Lisovoy siempre ha admirado la observación del investigadora con el que trabaja. Lo que más le atraía era su pensamiento no convencional y la justificación difícil de captar de su conclusiones. A veces, ella no podía explicar lógicamente cómo llegó a una conclusión, pero a menudo repetía: "¡Lo siento en mi instinto!".

Como resultado, el asistente simplemente confiaba en su "corazonada" y seguía todo lo que ella decía. Además, hasta ahora esto no había llevado a ninguna consecuencia negativa, al menos para él.

Pero incluso Lisovoy en sí mismo es un tipo astuto, con un ingenio desarrollado o un encanto natural, ya que según los rumores que circulan en el departamento, Kira ya ha cambiado de asistentes tres veces antes, cada vez solicitando su reemplazo. Y cada uno de ellos no se quedaba bajo su supervisión por más de un par de meses. Pero aquí, o bien Mikhail es tan profesional en su trabajo, o la mujer simplemente se cansó de buscar un candidato adecuado para trabajar juntos y decidió dejarlo así, diciendo que sea lo que sea, de todos modos no encontrarán a nadie mejor.

 

-Ciudadano Vladimir Yuryevich Verbitskiy, nacido en 1980. Director de Import-Bud LLC.

-¿Construcción? – señaló acertadamente Lisovoy.

-Sí, y todo lo relacionado con ello, desde materiales de construcción hasta maquinaria.

El cuerpo yacía boca abajo con varias heridas punzantes en la zona de la espalda cerca la mesa, en la que había una botella de whisky abierta y dos vasos. No se observaron signos de lucha en el apartamento ni nada que pudiera indicar un allanamiento.

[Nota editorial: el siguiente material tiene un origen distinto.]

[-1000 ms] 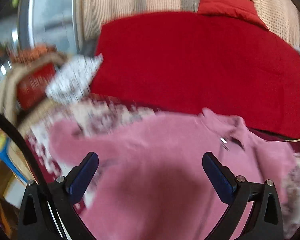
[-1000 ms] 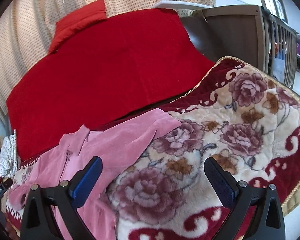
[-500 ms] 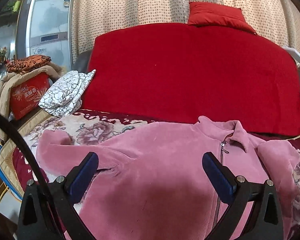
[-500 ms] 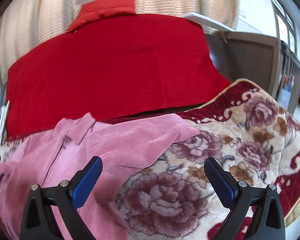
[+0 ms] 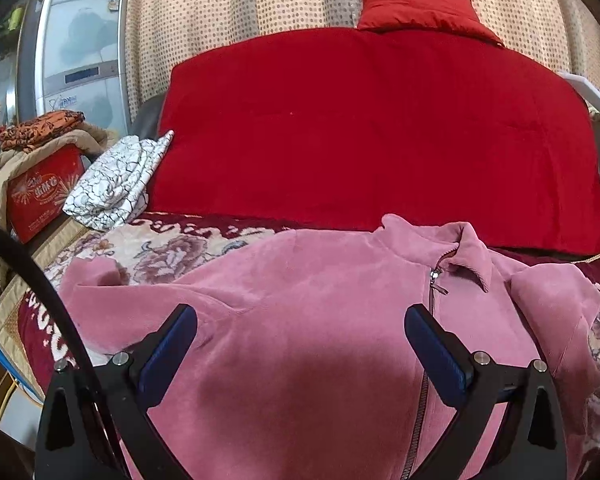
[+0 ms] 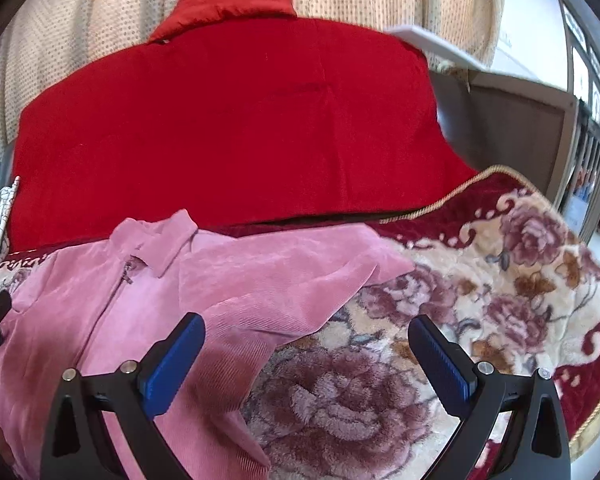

A partir de esto, se puede suponer con seguridad que la víctima conocía personalmente a su asesino y lo dejó entrar en el apartamento. Además, según los dos vasos, Verbitskiy estaba a punto de servirle una bebida a su invitado, pero en ese momento recibió varias puñaladas en la espalda, según las conclusiones preliminares de Moisey Semenovich, con un objeto punzante. Posiblemente con un cuchillo afilado o una daga. El asesino hizo varias punciones para asegurarse de que Vladimir muriera, pero, como dijo el experto, solo un golpe fue fatal,  en el corazón o la aorta, según la cantidad de sangre derramada. El asesino hizo las otras puñaladas "por si acaso".